A Seguridade Social no Brasil – parte IV

Por cacau Pereira, pesquisador do Ibeps

Da ditadura militar à redemocratização: reflexos no sistema previdenciário

Vimos, no artigo passado, como se deu a centralização da previdência social no Brasil. Nesse artigo veremos como a ditadura se utilizou desses instrumentos para buscar a sua sustentação e manutenção.

O ano de 1967 marca a hegemonia da medicina previdenciária, cuja expansão faz-se, justamente, através do apoio à rede privada de prestação de serviços. A centralização significou uma expansão inédita do gasto em medicina previdenciária, criando condições de escala para a expansão capitalista da rede de serviços; o conjunto das empresas médicas expandiu sua capacidade hospitalar e ambulatorial, voltada basicamente para o mercado financiado pelo INPS.

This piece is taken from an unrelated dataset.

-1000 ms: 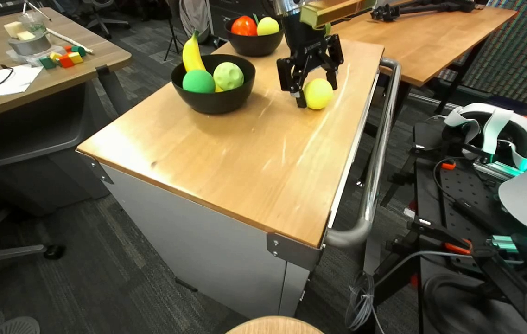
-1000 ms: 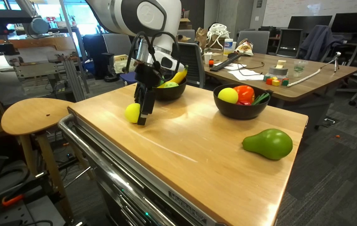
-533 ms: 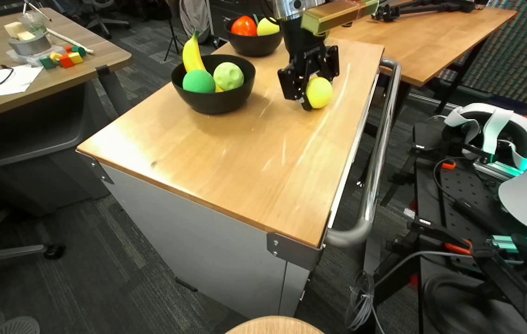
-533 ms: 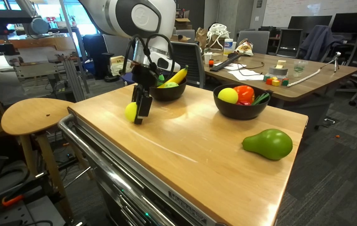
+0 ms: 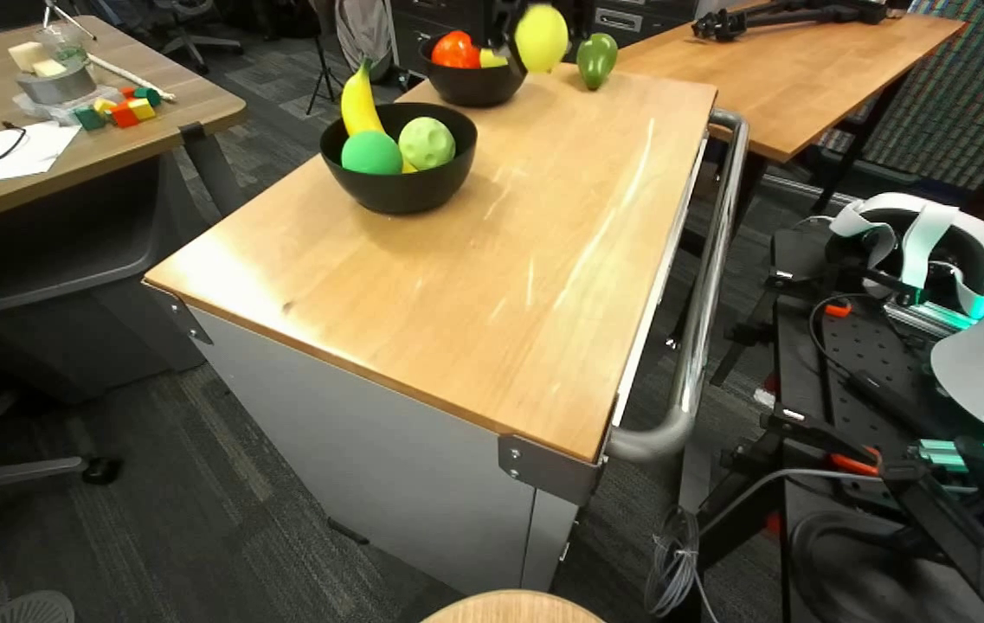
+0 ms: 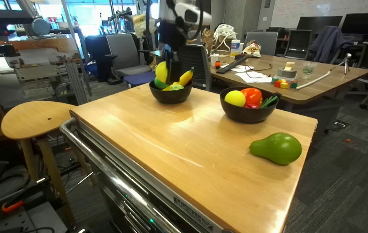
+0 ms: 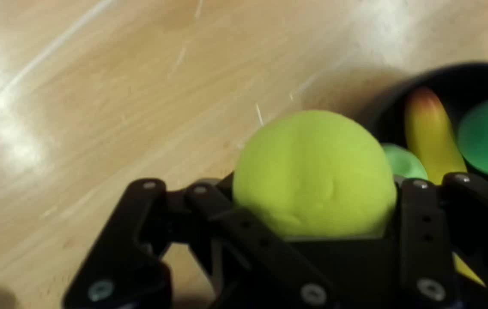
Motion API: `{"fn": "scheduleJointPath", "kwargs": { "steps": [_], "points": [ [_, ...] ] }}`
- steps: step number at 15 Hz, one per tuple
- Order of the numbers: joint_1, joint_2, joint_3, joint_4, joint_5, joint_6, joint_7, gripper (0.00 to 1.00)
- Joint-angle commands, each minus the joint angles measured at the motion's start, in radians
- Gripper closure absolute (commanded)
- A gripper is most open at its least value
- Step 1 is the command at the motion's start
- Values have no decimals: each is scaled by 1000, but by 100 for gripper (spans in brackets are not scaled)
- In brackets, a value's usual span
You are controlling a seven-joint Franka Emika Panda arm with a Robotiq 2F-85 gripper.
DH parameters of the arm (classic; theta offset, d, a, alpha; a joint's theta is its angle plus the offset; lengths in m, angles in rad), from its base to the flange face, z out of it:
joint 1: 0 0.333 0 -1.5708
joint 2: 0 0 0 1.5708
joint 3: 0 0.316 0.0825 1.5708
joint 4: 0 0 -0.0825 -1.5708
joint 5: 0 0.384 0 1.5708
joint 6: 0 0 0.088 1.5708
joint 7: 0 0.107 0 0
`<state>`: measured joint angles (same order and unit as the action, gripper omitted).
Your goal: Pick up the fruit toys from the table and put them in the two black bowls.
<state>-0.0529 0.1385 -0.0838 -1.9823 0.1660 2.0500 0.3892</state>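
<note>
In the wrist view, the black end effector (image 7: 313,184) grips a round yellow-green fruit toy (image 7: 314,156) above the pale-wood surface (image 7: 119,86). In an exterior view, a round black bowl (image 5: 405,192) holds a yellow banana (image 5: 360,104). In an exterior view, a green pear-shaped toy (image 6: 277,148) lies near another bowl (image 6: 248,115).

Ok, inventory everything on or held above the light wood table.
Glossy pear-shaped toy: 1, green, table.
Round matte bowls: 2, black, table.
Curved banana: 1, yellow, bowl farther from pear-shaped toy.
Smooth ball: 1, green, same bowl.
Bumpy ball: 1, pale green, same bowl.
Rounded toy: 1, orange-red, nearer bowl.
Plain ball: 1, yellow, nearer bowl.
Small bits: count unclear, red and green, nearer bowl.
Held ball: 1, yellow, above table.
Gripper: 1, black, holding that ball.
</note>
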Motion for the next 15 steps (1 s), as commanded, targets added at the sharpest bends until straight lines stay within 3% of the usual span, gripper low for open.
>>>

Nesta década, portanto, a previdência constituiu-se como mecanismo de acumulação de capital no setor da saúde privada. A criação do SINPAS (Sistema Integrado Nacional de Previdência Social) em 1977, permitiu a reorganização e racionalização da Previdência para enfrentar os aspectos financeiros críticos originados pela expansão considerável dos gastos com a assistência médica. Por outro lado, evidencia que o equilíbrio financeiro da Previdência Social estava comprometido.

Ao final dos anos 1970 e nos primeiros anos da década de 1980, já em pleno período recessivo, vem à tona, novamente, “a crise da previdência social”, num alardeado reconhecimento oficial de que o sistema já se tornava incapaz de sustentar o padrão de gastos montado no período anterior. O INPS, ou a “previdência”, sob o manejo do regime militar, constituiu-se em importante pilar da política de proteção social visando a garantir estabilidade a sucessivos governos ditatoriais.

Foi sob o comando militar que trabalhadores rurais, empregados domésticos e dependentes passaram a ter direitos previdenciários e assistência médica, sem gerar, no entanto, a base de arrecadação correspondente. Entre 1967 e 1980, com a crescente extensão de benefícios, sem a correspondente contrapartida financeira, o INPS passou a gastar nada menos que 92% de toda a sua arrecadação.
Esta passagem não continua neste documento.